While Katz’ early professional life was spent as a filmmaker, after serving as media and press consultant for Harold Washington’s unexpected 1983 mayoral win, she founded MK Communications, a full-service media, community and government relations company which represents numerous government, community, nonprofit and philanthropic entities throughout the nation. A fellow of Leadership Greater Chicago, Katz serves on numerous boards, including local community and corporate boards, Human Rights Watch Chicago and the national board of J Street.

Amy Dean is co-author, with David Reynolds, of A New New Deal: How Regional Activism Will Reshape the American Labor Movement (The New Century Foundation, 2009).

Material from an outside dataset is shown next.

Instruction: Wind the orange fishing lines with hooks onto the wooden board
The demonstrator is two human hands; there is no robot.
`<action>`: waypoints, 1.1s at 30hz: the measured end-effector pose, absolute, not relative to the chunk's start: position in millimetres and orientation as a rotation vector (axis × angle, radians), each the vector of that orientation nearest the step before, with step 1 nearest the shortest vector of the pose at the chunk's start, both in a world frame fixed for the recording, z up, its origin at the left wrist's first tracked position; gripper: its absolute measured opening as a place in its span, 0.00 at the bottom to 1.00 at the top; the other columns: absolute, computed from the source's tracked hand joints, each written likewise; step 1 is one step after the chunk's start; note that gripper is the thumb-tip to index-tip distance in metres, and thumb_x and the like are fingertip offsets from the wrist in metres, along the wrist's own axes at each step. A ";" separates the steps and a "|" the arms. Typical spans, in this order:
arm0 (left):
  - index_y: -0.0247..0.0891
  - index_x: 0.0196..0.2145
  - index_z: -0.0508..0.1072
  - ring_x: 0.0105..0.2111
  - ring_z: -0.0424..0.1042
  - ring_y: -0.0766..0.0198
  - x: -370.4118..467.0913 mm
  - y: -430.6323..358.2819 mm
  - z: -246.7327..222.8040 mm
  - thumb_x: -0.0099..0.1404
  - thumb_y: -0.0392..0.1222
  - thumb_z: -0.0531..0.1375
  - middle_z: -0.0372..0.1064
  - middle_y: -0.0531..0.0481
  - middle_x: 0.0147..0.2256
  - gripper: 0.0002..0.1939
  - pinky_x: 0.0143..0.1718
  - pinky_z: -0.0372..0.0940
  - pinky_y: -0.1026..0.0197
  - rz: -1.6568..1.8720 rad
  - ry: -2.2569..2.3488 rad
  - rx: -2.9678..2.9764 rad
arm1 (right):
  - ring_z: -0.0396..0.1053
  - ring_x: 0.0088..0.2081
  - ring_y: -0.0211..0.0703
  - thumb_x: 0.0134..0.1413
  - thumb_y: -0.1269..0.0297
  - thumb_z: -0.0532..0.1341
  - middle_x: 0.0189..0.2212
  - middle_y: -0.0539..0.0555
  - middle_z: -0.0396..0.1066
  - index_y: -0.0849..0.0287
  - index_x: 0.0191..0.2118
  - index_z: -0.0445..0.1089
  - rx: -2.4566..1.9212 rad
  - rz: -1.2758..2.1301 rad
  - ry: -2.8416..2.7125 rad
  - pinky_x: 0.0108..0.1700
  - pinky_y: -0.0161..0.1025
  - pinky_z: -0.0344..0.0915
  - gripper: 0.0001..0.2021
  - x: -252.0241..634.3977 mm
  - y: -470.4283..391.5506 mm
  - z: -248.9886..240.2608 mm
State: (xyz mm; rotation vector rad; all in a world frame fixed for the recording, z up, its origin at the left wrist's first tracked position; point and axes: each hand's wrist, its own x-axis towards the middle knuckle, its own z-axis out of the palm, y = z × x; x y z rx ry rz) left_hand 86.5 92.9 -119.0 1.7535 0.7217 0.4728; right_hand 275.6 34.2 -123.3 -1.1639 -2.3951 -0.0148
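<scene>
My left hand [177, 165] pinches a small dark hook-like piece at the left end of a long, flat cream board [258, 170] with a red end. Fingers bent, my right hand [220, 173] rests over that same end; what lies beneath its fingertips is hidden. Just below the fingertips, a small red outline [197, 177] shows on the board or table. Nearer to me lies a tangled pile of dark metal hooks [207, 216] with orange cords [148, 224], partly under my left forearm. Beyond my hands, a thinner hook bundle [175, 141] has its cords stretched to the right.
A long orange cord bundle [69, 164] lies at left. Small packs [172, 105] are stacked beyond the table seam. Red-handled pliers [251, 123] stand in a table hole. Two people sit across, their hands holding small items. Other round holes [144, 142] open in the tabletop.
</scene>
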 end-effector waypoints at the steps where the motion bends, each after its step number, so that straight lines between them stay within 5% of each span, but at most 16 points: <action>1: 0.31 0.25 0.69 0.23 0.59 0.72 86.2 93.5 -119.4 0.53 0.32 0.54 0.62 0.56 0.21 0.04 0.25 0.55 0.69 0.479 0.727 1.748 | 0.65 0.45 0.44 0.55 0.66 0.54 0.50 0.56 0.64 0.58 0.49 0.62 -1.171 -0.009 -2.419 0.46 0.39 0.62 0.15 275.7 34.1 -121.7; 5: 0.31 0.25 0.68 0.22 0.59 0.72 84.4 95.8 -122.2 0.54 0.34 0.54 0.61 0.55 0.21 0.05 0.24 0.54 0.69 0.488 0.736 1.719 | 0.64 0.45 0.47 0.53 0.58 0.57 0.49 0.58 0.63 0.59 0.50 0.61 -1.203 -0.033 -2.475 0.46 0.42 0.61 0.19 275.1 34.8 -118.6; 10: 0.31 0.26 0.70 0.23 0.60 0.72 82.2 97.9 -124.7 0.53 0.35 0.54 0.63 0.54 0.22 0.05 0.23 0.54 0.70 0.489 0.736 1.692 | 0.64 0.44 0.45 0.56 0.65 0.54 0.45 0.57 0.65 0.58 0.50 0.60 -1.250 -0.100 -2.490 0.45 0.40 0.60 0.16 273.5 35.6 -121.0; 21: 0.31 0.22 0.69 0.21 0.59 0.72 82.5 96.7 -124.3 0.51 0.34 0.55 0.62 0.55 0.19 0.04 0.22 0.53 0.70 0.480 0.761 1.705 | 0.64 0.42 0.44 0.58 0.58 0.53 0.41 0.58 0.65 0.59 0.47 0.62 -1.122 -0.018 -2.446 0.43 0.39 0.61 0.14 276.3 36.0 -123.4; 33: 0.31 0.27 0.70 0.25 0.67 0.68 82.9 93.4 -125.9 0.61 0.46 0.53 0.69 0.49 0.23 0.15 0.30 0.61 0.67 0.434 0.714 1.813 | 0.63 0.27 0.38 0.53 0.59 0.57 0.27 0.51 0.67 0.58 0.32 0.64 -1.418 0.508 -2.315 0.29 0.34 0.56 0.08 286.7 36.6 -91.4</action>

Dean’s roots are in the American labor movement where she served for almost 20 years. From 1993-2003 Dean, served as President and CEO of the South Bay AFL-CIO Labor Council. During her tenure, the New York Times called Dean, “the most innovative figure in Silicon Valley.” As leader of the 15th largest regional labor federation in the country, Dean represented more than 90 unions and 110,000 members in the heart of Silicon Valley. She was the youngest person and first woman to lead a major labor federation of the AFL-CIO.

Dean is founder of two successful and innovative nonprofit organizations. In 1995, she founded Working Partnerships USA (WPUSA), a non-profit organization committed to rebuilding the links between regional economic policy and community well being. In 2005, Dean founded Building Partnerships USA, a national organization dedicated to increasing civic and political participation to strengthen democracy and advance social and economic justice at the regional level.

Dean has also served on the Board of Governors of California’s Community Colleges and has received many awards for her leadership including Woman of the Year from the San Jose Mercury New, John M. Gardner Exemplary Leaders Award from the American Leadership Forum, and the Gloria Steinem Women of Vision Award from the Ms Foundation.